[Task details] Set the whole listing down again without deviation.

[Recorded information]
☆ ☆ ☆ ☆ ☆

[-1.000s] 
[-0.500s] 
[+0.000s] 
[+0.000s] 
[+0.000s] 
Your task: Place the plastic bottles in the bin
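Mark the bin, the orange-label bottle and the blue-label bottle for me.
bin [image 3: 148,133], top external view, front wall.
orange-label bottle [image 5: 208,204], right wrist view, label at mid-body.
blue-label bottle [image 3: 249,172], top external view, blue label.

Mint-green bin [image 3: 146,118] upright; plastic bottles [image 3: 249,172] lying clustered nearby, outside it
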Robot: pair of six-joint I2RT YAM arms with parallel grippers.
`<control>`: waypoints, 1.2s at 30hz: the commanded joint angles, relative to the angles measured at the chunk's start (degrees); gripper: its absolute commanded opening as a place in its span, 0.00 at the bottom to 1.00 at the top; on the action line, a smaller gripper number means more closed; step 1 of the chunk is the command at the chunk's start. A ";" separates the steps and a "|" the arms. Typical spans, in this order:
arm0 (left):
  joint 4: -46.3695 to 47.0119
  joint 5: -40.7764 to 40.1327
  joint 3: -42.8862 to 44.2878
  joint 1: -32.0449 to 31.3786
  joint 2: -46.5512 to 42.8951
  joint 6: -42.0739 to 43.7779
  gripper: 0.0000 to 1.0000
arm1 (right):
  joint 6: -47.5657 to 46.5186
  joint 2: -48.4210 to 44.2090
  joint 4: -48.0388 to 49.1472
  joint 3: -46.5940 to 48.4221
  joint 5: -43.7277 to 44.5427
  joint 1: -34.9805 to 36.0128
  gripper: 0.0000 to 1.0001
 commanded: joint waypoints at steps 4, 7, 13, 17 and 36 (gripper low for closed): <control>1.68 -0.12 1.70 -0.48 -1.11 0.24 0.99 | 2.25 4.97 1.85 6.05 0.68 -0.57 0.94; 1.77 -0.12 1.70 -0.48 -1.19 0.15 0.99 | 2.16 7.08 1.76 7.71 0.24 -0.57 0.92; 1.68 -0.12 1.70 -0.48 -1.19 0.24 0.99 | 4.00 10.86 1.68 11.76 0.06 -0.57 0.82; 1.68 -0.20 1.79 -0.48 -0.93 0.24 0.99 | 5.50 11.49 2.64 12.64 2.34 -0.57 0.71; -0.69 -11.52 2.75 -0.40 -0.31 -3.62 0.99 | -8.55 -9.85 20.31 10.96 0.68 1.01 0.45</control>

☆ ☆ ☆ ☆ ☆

[Your solution]
[-1.000s] 
[-0.500s] 
[+0.000s] 
[+0.000s] 
[+0.000s] 
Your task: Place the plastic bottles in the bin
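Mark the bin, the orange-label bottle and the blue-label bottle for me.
bin [image 3: 148,133], top external view, front wall.
orange-label bottle [image 5: 208,204], right wrist view, label at mid-body.
blue-label bottle [image 3: 249,172], top external view, blue label.

Mint-green bin [image 3: 146,118] upright; plastic bottles [image 3: 249,172] lying clustered nearby, outside it
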Robot: pair of six-joint I2RT YAM arms with parallel grippers.
`<control>`: waypoints, 1.2s at 30hz: the commanded joint angles, relative to the angles measured at the chunk's start (degrees); gripper: its absolute commanded opening as a place in its span, 0.00 at the bottom to 1.00 at the top; on the action line, a smaller gripper number means more closed; step 1 of the chunk is the command at the chunk's start. A ";" separates the steps and a "|" the arms. Typical spans, in this order:
arm0 (left):
  joint 4: -46.3695 to 47.0119
  joint 5: -40.7764 to 40.1327
  joint 3: -42.8862 to 44.2878
  joint 1: -32.0449 to 31.3786
  joint 2: -46.5512 to 42.8951
  joint 6: -42.0739 to 43.7779
  gripper: 0.0000 to 1.0000
arm1 (right):
  joint 6: -47.5657 to 46.5186
  joint 2: -48.4210 to 44.2090
  joint 4: -48.0388 to 49.1472
  joint 3: -46.5940 to 48.4221
  joint 5: -43.7277 to 44.5427
  joint 1: -34.9805 to 36.0128
  gripper: 0.0000 to 1.0001
 commanded: joint waypoints at steps 4, 7, 13, 17 and 36 (gripper low for closed): <control>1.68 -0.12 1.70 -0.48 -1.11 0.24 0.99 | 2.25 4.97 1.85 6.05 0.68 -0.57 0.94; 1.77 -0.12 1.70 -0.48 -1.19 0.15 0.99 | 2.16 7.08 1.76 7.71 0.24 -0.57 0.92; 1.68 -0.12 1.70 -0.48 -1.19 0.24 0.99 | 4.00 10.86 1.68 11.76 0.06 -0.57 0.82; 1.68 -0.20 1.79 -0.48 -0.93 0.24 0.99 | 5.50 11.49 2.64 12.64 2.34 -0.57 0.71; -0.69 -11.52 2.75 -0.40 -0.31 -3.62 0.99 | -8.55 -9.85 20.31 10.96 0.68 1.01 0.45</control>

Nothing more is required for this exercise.